Chinese Call for Obscenity Prosecution of Apple
YNOT – A listener’s complaint during a call-in show on China National Radio precipitated demands that Apple Computer Inc. face criminal charges for allowing its popular iTunes Store to distribute content considered pornographic under Chinese law.
Apple has assured the Chinese government the company takes great care to ensure no “harmful material” is offered in the iTunes Store, yet some Chinese consumers beg to differ with the computer giant’s definition of “harmful material.” One, a man identified only as Liu, recently told CNR his family was upset to discover sexually explicit material in a download entitled “18 Novels Forbidden in the Ming and Qing Dynasty.”
In response to questions following the incident, an Apple spokesperson suggested to CNR that perhaps the consumer should have paid more attention to a label on the product, which warned the material was suitable only for adults older than 17.
The radio network was not amused. Neither was Li Qiang, a professor at the Chinese Academy of Sciences. Qiang told CNR some of Apple’s iTunes content clearly violates pornography laws passed in China last year. He also called for charges to be filed against the company.

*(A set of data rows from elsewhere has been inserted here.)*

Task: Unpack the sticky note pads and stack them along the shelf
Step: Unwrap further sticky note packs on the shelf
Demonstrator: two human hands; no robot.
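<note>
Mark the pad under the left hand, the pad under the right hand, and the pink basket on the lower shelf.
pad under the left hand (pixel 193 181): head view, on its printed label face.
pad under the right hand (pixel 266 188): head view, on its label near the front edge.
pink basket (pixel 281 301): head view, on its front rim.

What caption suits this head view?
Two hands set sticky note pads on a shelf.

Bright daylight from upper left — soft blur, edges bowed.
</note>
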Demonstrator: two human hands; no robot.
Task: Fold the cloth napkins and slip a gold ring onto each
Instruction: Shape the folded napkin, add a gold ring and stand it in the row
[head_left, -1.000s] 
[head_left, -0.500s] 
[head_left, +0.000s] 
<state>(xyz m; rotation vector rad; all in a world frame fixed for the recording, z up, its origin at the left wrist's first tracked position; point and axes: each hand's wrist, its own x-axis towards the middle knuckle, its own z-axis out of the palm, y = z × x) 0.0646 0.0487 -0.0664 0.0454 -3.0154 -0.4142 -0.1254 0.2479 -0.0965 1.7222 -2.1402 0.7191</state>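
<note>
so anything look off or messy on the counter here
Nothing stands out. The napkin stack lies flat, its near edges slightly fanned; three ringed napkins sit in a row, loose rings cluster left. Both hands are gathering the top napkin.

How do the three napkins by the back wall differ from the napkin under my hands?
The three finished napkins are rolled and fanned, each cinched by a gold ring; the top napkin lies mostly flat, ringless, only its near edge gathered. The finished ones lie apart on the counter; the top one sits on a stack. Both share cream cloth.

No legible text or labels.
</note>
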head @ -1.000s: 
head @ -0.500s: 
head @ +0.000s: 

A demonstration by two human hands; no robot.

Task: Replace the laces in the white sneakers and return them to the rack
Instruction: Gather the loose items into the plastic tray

A government official indicated the Peoples Republic may indeed look into the matter and perhaps blacklist Apple’s websites. Li Jiaming, director of the China Internet Illegal Information Reporting Center, told CNR the content Liu downloaded violates Chinese law and should not have been offered to Chinese consumers. Apple’s content rating scheme, while it may be perfectly appropriate for Americans and consumers in other countries, comes nowhere near to conforming to China’s restrictions governing internet content. Apple needs to develop a set of approved guidelines if it wants to continue to sell to Chinese consumers, or it can kiss the lucrative and growing Chinese market goodbye.
“In a country that has zero tolerance toward pornography dissemination, we won’t accept the [current] rating system at all,” Li said. “Apple can’t use American laws to treat the problem in China.”